Finalement, la prochaine innovation pourrait bien venir des technologies "grands publics", type numérique, drones…, certainement plus faciles à médiatiser par la suite. « On va vers l’agronomie couplée aux technologies de l’information et de la communication (TIC) », se réjouit Gilbert Grenier, professeur d’Agrotic justement à l’Université de Montpellier. De la SCA Cave de Buzet, dans le Lot-et-Garonne, Sébastien Labails le prouvait avec son film « décomplexé » – diffusé sur le web et les réseaux sociaux – montrant des hommes et des machines « hyper-précises » faisant des apports d’engrais cep par cep.
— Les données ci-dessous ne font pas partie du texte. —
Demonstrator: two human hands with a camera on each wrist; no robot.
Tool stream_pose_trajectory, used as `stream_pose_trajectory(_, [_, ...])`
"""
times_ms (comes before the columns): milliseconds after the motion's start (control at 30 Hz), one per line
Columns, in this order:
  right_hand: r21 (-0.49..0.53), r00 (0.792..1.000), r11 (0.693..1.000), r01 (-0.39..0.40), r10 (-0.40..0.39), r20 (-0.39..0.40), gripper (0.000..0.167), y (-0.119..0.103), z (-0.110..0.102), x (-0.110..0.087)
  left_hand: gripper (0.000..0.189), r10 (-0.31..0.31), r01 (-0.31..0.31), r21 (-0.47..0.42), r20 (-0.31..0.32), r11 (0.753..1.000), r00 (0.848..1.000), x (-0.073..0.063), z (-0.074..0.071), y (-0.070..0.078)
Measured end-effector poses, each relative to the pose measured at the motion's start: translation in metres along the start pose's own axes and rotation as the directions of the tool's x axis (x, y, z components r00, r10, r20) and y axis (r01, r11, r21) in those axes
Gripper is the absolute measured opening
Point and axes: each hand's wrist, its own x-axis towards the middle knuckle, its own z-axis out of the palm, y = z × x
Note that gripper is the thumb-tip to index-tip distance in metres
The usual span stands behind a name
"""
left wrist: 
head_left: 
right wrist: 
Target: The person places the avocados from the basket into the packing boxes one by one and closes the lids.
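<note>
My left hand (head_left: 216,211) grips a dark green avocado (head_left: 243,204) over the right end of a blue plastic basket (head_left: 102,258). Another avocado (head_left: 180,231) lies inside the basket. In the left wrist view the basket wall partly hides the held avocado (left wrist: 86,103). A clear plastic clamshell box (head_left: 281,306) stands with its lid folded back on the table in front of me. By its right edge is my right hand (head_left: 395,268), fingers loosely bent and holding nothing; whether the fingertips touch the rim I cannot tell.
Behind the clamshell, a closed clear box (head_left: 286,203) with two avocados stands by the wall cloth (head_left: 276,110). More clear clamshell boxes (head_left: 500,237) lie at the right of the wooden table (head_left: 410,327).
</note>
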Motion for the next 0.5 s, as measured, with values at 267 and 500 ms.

Images que s’autorise peu la Bourgogne… Peur de choquer sans doute avec une image éloignée « du respect de la terre, presque sacrée » dans son rapport à l’histoire.
« Les étrangers sont intéressés par la tradition mais aussi par l’innovation. C’est plus incompatible pour des français ». Et « l’innovation passe par le regard des autres, l’esthétique et le design des machines, pratiques et performantes », soulignait Jean-Jacques Boutaud. Céréalier également, Jean-Baptiste Thibaut en profitait pour passer un message à ses confrères viticulteurs : « c’est à vous de les demander à vos constructeurs ». Ces derniers étant à l’écoute des problématiques terrains pour gagner des parts de marchés.

Innovation mais pas finalité



Sauf que le marché se divise, se segmente. « On voit un mouvement chez les jeunes, "agro-écolo", qui clairement mélangent solutions techniques et pollution. Hors l’innovation est bien compatible avec la "bio" ». Opposition dogmatique confirmée par des élèves d’AgroSup Dijon. Leur professeur mettait alors l’accent sur « l’innovation organisationnelle » qui peut également être source de ruptures.
« Ce n’est pas la guerre des nouveaux contre les anciens », reprenait Jean-Yves Bizot. « La continuité de la tradition et la discontinuité de l’innovation font un mariage heureux. Mais l’innovation n’est pas seulement la clé de notre filière demain mais bien son avenir. Les verrous technologiques ne pourront être levés que par l’innovation, notamment pour les maladies de la vigne. Et ce, même s’il faut remettre en cause l’existant, comme pour les acaricides en leurs temps », concluait le président de la Commission technique du BIVB.
Des adaptations qui devront se retrouver immanquablement dans des discours commerciaux ciblés. Mais pas que. Les appellations d’origine contrôlées devront, selon lui, elle aussi évoluer en parallèle, et non « tendre à devenir la finalité ». Il faudra donc certainement continuer d’être innovant et traditionnel, progresser en terres inconnues tout en défendant ses bases.